ASSIGNED TASK: Please restate each line of the data that follows word for word, skipping any image.

RAW DATA:
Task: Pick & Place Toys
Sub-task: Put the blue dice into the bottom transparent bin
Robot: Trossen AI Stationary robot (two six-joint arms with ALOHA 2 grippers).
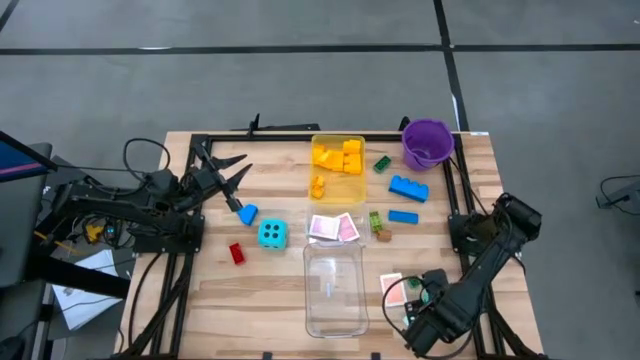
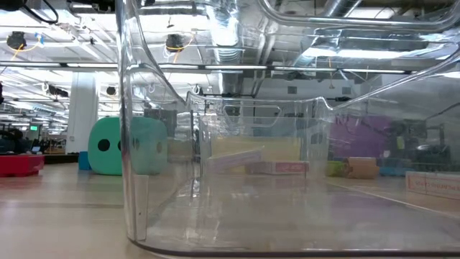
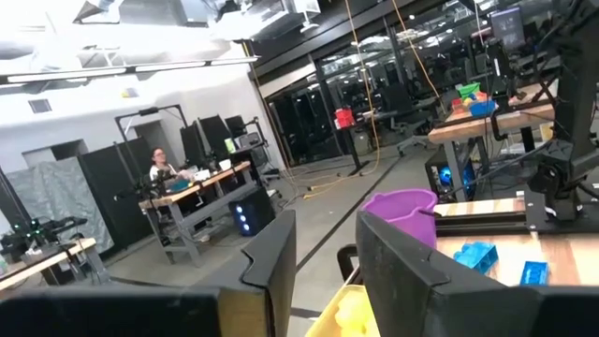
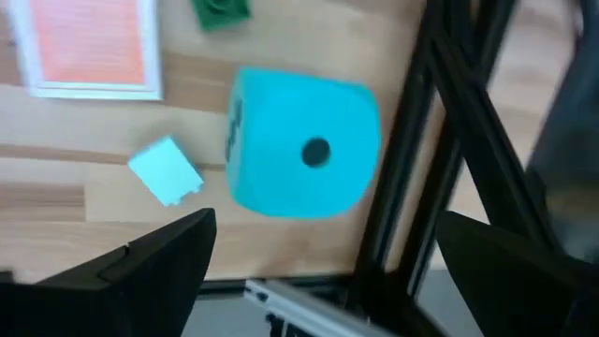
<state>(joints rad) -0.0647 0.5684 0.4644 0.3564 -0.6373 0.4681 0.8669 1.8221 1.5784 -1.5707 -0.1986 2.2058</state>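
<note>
We are hovering the right hand (image 4: 318, 271), fingers spread wide and holding nothing, over a cyan black-dotted plastic die (image 4: 301, 145) near the wooden counter's (image 1: 270, 300) right front edge — we should be centring the fingers on opposite flat faces before lowering. The left hand (image 1: 232, 172), narrowly parted and apparently empty, is waiting at the left. From above, the right arm is hiding this die.
</note>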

RESPONSE:
Task: Pick & Place Toys
Sub-task: Put the blue dice into the bottom transparent bin
Robot: Trossen AI Stationary robot (two six-joint arms with ALOHA 2 grippers).
<state>(joints rad) -0.0647 0.5684 0.4644 0.3564 -0.6373 0.4681 0.8669 1.8221 1.5784 -1.5707 -0.1986 2.2058</state>
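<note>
We are hovering the right hand (image 4: 318, 271), fingers spread wide and holding nothing, over a cyan black-dotted plastic die (image 4: 301, 145) near the wooden counter's (image 1: 270, 300) right front edge — we should be centring the fingers on opposite flat faces before lowering. The left hand (image 1: 232, 172), narrowly parted and apparently empty, is waiting at the left. From above, the right arm is hiding this die.
</note>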

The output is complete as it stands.